┌──

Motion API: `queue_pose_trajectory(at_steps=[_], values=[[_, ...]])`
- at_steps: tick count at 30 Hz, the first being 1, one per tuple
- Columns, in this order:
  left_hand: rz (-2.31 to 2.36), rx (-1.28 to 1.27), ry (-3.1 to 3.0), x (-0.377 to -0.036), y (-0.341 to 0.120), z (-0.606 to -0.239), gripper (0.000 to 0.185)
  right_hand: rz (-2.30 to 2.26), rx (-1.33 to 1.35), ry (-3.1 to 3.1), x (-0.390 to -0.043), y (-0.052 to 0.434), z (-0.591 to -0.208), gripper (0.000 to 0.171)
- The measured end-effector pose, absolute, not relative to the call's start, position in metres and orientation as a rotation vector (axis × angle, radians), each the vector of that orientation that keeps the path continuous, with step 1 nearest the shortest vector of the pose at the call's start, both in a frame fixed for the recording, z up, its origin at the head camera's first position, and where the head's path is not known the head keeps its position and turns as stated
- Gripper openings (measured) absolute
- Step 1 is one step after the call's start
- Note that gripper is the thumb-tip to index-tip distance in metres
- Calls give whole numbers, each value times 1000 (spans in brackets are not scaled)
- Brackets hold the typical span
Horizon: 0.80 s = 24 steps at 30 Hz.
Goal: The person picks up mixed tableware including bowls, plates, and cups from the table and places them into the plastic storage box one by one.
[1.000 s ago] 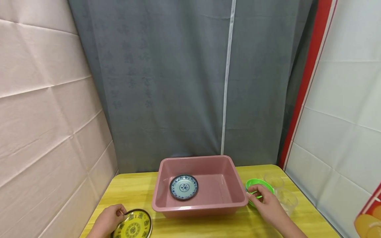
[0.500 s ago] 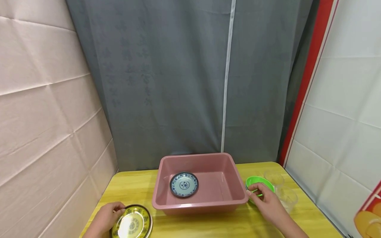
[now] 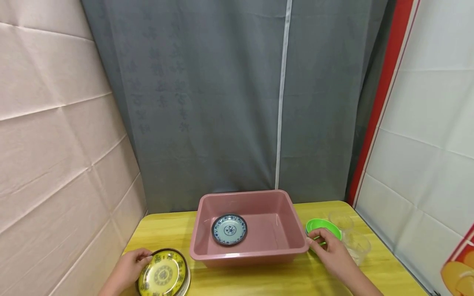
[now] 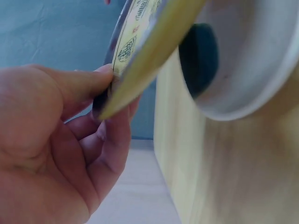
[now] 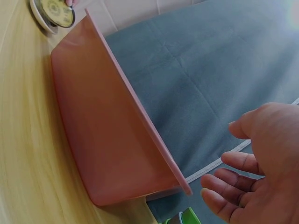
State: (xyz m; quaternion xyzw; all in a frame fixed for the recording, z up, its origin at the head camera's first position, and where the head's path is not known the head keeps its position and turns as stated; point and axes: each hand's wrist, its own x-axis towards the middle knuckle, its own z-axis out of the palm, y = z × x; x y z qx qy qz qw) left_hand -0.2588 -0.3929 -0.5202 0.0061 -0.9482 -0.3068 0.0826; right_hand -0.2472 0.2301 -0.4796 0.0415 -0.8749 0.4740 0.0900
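Note:
My left hand point(image 3: 127, 269) pinches the edge of a yellow patterned plate point(image 3: 163, 273) with a dark rim, at the table's front left. The left wrist view has the thumb on one face of this plate and fingers on the other. Under it, a white dish point(image 4: 247, 88) shows, apart from the raised plate's edge. My right hand point(image 3: 332, 250) hovers by the right front corner of a pink basin point(image 3: 255, 260), over green bowls point(image 3: 321, 224). Its fingers are loosely bent with nothing between them. A blue-and-white plate point(image 3: 229, 230) lies inside the basin, on the left.
Right of the green bowls stand clear containers point(image 3: 357, 244) near the table's right edge. A grey curtain point(image 3: 222, 102) hangs behind the yellow wooden table point(image 3: 166, 226). Pale cloth walls point(image 3: 55, 144) close in on both sides.
My left hand has lifted and tilted the yellow plate slightly, shifting a little up and left, so more of the white dish below shows. My right hand stays in nearly the same place.

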Motion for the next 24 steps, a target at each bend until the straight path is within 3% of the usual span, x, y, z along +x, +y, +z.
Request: queue_pose_trajectory(at_steps=[24], values=[[-1528,290,-2718,-245,-413,-462,36,1432,169,-2562,-244,233,-474,17]])
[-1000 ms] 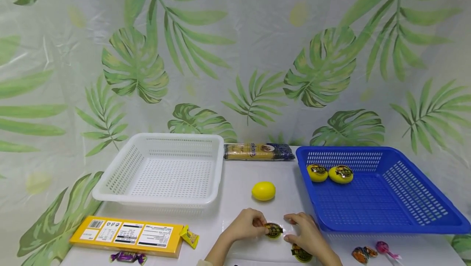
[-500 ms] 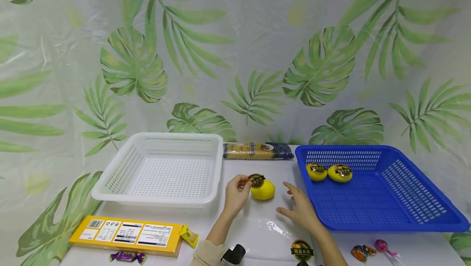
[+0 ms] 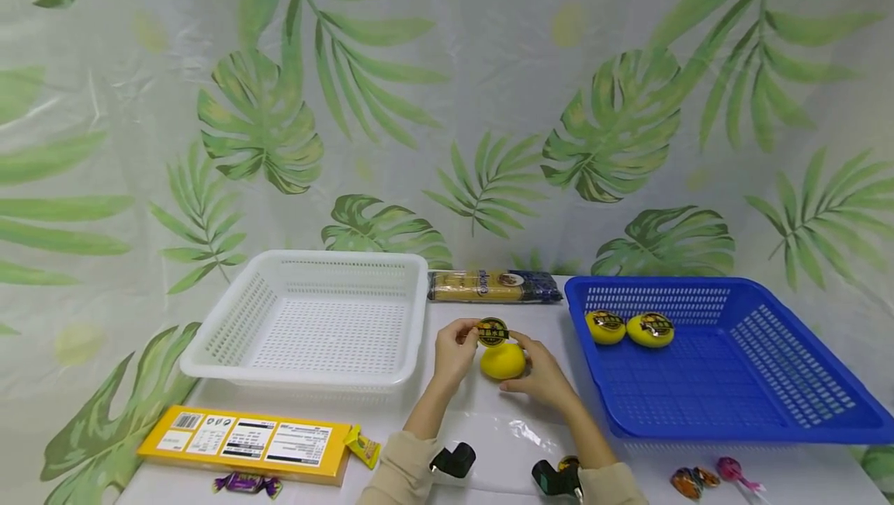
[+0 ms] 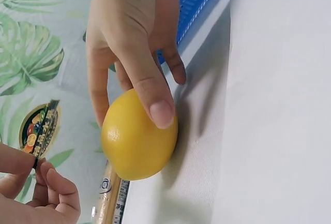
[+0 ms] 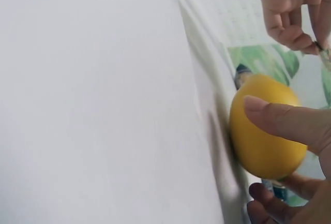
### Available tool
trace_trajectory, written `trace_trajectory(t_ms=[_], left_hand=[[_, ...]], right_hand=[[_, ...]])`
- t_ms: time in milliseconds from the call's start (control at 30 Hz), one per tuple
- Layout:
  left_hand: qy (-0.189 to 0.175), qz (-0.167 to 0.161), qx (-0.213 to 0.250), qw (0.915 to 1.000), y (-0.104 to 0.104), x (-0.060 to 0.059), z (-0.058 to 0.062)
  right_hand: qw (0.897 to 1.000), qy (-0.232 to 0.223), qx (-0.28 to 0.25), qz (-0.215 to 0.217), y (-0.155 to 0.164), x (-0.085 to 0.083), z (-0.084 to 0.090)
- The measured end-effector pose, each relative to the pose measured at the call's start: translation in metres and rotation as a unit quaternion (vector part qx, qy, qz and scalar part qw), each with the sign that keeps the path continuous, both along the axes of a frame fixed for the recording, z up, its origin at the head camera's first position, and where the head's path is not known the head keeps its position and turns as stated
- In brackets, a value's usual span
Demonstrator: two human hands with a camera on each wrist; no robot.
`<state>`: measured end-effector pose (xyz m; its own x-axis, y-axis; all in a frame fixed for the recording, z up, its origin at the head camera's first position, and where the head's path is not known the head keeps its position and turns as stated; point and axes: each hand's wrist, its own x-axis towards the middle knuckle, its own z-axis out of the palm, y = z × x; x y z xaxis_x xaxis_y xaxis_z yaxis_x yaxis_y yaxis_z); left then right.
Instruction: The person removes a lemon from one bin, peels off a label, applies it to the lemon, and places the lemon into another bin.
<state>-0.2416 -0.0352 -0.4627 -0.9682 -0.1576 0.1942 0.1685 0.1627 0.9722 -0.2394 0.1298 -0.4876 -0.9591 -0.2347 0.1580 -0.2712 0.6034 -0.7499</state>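
Note:
In the head view a yellow lemon (image 3: 503, 362) lies on the white table between the hands. My right hand (image 3: 546, 371) grips it from the right, and the left wrist view shows the thumb across the lemon (image 4: 138, 140). My left hand (image 3: 456, 351) pinches the edge of a round black-and-gold fruit sticker (image 3: 492, 331), held up just above and behind the lemon. From the left wrist the sticker (image 4: 39, 130) appears tilted, its printed face with fruit pictures showing. Another such sticker (image 3: 569, 461) lies at the front, mostly hidden by the right wrist's camera.
At right, a blue basket (image 3: 740, 357) holds two lemons with stickers (image 3: 649, 330). A white basket (image 3: 300, 378) stands at left, with a pasta packet (image 3: 494, 286) behind. Around the front lie a yellow box (image 3: 244, 443), wrapped candies (image 3: 247, 483) and a lollipop (image 3: 729, 468).
My left hand has picked the sticker up from the front of the table and brought it over the lemon. The right hand has moved forward and left and taken hold of the lemon.

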Motion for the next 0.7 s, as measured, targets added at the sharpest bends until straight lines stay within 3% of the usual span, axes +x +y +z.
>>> trace_trajectory(t_ms=[100,333,500,700], left_hand=[[-0.015,0.003,0.008,0.9999,0.001,-0.003,-0.001],[-0.028,0.047,0.025,0.9982,0.004,-0.006,-0.002],[-0.033,0.045,0.023,0.9982,0.005,-0.009,0.004],[-0.036,0.025,0.026,0.9987,0.006,-0.012,0.01]], right_hand=[[1.0,0.011,-0.008,0.01,-0.002,-0.005,-0.006],[0.999,0.012,-0.037,0.001,-0.003,-0.018,-0.015],[0.996,0.019,-0.086,-0.005,-0.002,-0.03,-0.01],[0.993,0.061,-0.097,-0.011,-0.005,-0.04,0.0]])
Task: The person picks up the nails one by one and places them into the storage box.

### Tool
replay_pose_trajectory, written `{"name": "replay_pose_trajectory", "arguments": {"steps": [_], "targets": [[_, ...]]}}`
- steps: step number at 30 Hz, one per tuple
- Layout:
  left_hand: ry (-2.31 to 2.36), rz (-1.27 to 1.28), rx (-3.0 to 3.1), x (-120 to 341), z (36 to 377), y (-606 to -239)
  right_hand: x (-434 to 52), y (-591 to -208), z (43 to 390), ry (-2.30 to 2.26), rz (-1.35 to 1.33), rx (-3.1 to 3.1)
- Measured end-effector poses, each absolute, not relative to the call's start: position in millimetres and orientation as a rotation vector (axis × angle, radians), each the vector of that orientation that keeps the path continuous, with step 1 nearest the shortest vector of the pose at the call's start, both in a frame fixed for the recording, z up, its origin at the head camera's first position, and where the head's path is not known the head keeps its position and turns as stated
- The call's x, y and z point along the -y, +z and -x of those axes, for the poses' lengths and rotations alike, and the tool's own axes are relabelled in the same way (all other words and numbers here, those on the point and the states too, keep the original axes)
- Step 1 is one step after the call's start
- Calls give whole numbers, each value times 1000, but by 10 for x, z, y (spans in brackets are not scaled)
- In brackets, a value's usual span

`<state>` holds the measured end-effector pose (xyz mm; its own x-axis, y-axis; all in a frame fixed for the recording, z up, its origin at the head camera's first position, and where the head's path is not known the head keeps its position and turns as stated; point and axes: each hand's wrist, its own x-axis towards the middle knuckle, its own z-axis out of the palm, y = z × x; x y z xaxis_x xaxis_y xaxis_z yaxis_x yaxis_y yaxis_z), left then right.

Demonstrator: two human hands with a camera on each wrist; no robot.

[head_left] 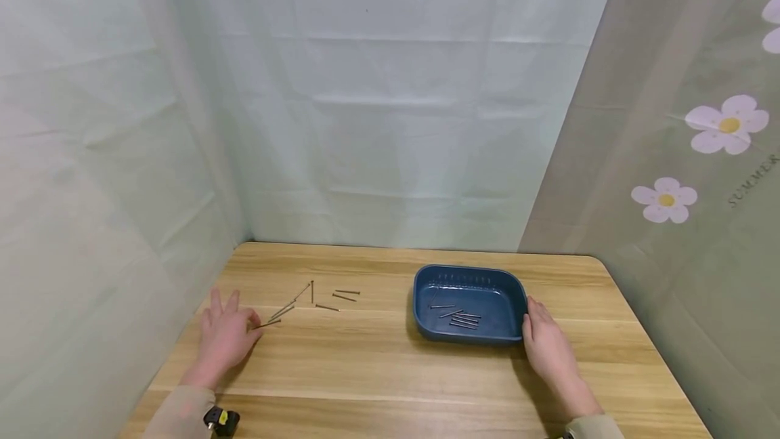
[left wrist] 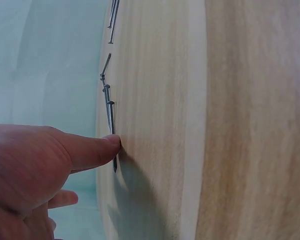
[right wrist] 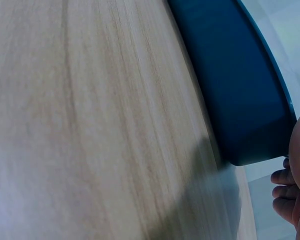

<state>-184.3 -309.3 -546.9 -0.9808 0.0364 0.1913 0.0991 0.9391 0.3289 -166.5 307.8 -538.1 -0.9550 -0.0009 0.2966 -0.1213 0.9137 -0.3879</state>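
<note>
Left hand [head_left: 224,337] lies flat, thumb touching the nail [left wrist: 111,131]; pinch it by its near end while the open right hand [head_left: 546,346] steadies the tray [head_left: 468,339]

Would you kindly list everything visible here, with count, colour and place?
Table: one, light wood, across the foreground.
Tray: one, dark blue, right of centre on the table.
Loose nails: about seven, grey metal, on the table's left part.
Tray nails: about six, grey, inside the tray.
Curtains: pale green behind; flowered on the right.
Left hand: thumb touching the nearest loose nail.
Right hand: against the tray's right end.
</note>
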Motion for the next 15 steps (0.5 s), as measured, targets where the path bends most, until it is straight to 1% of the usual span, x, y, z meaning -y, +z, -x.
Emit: {"name": "replay_pose_trajectory", "arguments": {"steps": [15], "targets": [[-511, 129, 2929, 3103, 1867, -5475, -3075, -5382, 1659, 584, -105, 2765]]}}
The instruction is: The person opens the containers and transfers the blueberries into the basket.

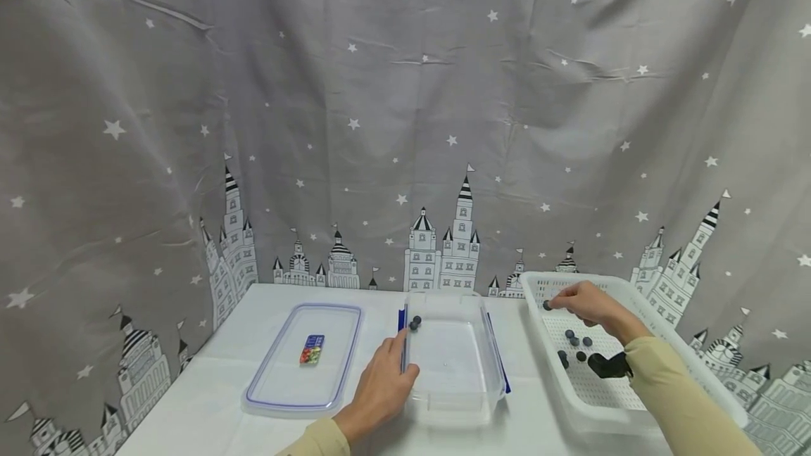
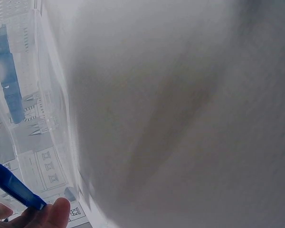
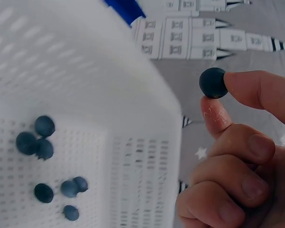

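Dark blue and round, a blueberry (image 3: 213, 82) is pinched between the thumb and forefinger of the right hand (image 1: 586, 305); the other fingers (image 3: 230, 147) of that hand are curled toward the palm. In the head view the berry (image 1: 547, 306) sits at the fingertips, above the far left part of the white perforated basket (image 1: 659, 322), just inside its rim. The basket stands at the right side of the white table (image 1: 209, 371). A few more loose blueberries (image 1: 573, 345) lie on the basket floor, near its middle, well apart from the held berry. A black object (image 1: 610, 366) shows at the right wrist, over the basket.

The left hand (image 1: 380, 389) rests against the left wall of the clear plastic container (image 1: 453, 364), which stands at the middle of the table near its front edge. The fingers lie fairly straight along that wall, touching a blue clip (image 1: 402, 343) there; the left wrist view shows only fingertips (image 2: 52, 213) beside the clip (image 2: 14, 186), so the exact grip cannot be told. Two blueberries (image 1: 415, 322) lie in the container's far left corner.

The container's clear lid (image 1: 304, 361), blue-trimmed, lies flat toward the table's left side, just beside the container. A small coloured label (image 1: 312, 349) shows on its middle.
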`<state>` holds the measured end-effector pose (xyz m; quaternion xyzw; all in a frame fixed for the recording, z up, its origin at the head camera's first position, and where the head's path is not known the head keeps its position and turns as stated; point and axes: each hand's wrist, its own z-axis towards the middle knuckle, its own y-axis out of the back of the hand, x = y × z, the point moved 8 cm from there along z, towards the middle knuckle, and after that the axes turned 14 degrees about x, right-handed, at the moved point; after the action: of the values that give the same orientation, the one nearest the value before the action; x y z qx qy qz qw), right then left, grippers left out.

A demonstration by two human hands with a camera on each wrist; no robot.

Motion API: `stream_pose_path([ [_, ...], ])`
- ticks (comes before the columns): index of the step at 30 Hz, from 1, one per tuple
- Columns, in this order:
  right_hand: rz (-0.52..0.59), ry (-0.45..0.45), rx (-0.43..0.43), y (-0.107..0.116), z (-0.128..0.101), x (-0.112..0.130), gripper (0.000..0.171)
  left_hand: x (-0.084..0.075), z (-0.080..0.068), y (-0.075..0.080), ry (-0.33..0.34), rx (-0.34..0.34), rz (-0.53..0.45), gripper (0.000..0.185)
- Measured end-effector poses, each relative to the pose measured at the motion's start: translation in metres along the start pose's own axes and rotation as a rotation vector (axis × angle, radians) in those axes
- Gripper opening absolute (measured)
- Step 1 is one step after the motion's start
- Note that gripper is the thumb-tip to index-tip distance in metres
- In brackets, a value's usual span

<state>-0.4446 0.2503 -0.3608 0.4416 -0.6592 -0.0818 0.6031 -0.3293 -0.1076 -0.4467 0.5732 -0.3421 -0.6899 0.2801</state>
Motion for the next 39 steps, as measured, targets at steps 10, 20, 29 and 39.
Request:
stream_pose_path([
  [10, 0.067, -0.057, -0.005, 0.000, 0.005, -0.044, 0.041, 0.000, 0.000, 0.001, 0.002, -0.020, -0.006, 0.068],
  [20, 0.112, -0.145, -0.012, -0.004, 0.013, -0.077, 0.035, -0.001, 0.001, 0.002, 0.004, -0.006, -0.013, 0.069],
  [29, 0.148, -0.196, -0.035, -0.013, 0.021, -0.096, 0.030, 0.003, -0.003, 0.002, 0.011, -0.019, -0.003, 0.069],
  [39, 0.124, -0.302, -0.082, -0.012, 0.019, -0.113, 0.021, 0.000, 0.000, 0.001, -0.003, -0.024, -0.010, 0.068],
])
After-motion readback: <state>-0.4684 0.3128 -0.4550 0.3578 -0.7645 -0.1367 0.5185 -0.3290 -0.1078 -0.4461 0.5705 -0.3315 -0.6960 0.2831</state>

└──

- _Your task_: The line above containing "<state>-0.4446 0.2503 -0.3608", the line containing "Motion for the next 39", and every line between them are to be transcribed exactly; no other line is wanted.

- _Answer to this task_:
<state>-0.4446 0.2503 -0.3608 0.4416 -0.6592 -0.0818 0.6031 -0.3293 -0.1076 -0.4467 0.5732 -0.3421 -0.6899 0.2801</state>
Motion for the next 39 steps, as measured, targets at steps 10, 20, 29 and 39.

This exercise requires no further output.